*TASK TO CARRY OUT*.
Below is a listing; repeat exactly the lines from the one containing "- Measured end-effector" to the one containing "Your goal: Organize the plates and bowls", both included.

*RAW DATA*.
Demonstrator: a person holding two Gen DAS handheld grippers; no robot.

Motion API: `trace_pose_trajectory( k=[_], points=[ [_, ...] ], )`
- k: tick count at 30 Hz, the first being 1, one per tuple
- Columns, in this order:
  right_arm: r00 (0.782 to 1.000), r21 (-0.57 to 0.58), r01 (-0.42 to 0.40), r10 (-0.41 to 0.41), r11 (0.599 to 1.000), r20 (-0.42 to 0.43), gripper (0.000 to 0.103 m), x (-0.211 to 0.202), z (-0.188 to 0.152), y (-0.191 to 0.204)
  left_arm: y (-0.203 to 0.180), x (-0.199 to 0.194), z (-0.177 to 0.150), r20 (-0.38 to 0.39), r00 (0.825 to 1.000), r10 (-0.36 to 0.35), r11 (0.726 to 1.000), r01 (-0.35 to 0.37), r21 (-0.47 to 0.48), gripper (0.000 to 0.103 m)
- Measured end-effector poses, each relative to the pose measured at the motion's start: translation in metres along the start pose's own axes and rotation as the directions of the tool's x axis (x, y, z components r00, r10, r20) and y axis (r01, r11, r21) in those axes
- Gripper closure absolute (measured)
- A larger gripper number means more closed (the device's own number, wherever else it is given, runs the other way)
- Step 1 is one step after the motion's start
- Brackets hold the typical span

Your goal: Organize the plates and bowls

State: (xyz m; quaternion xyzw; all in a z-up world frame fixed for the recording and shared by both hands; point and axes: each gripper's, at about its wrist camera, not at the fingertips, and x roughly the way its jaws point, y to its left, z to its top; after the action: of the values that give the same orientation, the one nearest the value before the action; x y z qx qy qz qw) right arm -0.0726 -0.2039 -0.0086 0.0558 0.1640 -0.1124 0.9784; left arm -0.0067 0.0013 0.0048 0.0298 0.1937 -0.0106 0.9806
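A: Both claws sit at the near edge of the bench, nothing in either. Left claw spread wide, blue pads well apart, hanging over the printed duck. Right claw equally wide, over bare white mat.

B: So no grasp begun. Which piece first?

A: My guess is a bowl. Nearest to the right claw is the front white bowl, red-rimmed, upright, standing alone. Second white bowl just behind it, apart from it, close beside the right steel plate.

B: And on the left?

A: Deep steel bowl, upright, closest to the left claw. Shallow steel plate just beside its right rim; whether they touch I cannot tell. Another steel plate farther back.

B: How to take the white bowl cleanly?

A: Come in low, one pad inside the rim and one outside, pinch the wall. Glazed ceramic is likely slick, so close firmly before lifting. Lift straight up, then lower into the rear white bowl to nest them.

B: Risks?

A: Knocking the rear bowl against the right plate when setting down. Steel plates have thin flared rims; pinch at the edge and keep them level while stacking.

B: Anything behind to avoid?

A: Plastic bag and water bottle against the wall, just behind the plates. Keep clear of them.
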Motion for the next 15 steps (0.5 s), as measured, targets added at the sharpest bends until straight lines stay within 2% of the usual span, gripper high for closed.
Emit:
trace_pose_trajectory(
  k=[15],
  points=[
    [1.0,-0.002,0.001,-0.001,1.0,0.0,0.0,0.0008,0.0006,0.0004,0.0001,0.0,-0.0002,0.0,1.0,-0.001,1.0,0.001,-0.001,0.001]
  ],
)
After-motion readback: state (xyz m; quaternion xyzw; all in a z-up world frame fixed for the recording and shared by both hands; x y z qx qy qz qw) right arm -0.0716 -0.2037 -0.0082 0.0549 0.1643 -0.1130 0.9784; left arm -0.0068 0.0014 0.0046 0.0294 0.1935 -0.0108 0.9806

*WRITTEN SOLUTION*.
- Measured end-effector poses, each relative to the pose measured at the motion's start: translation in metres along the start pose's own axes and rotation as the directions of the tool's x axis (x, y, z components r00, r10, r20) and y axis (r01, r11, r21) in those axes
- Gripper closure absolute (measured)
- A larger gripper number means more closed (the device's own number, wherever else it is given, runs the other way)
- Step 1 is one step after the motion's start
- Brackets hold the typical span

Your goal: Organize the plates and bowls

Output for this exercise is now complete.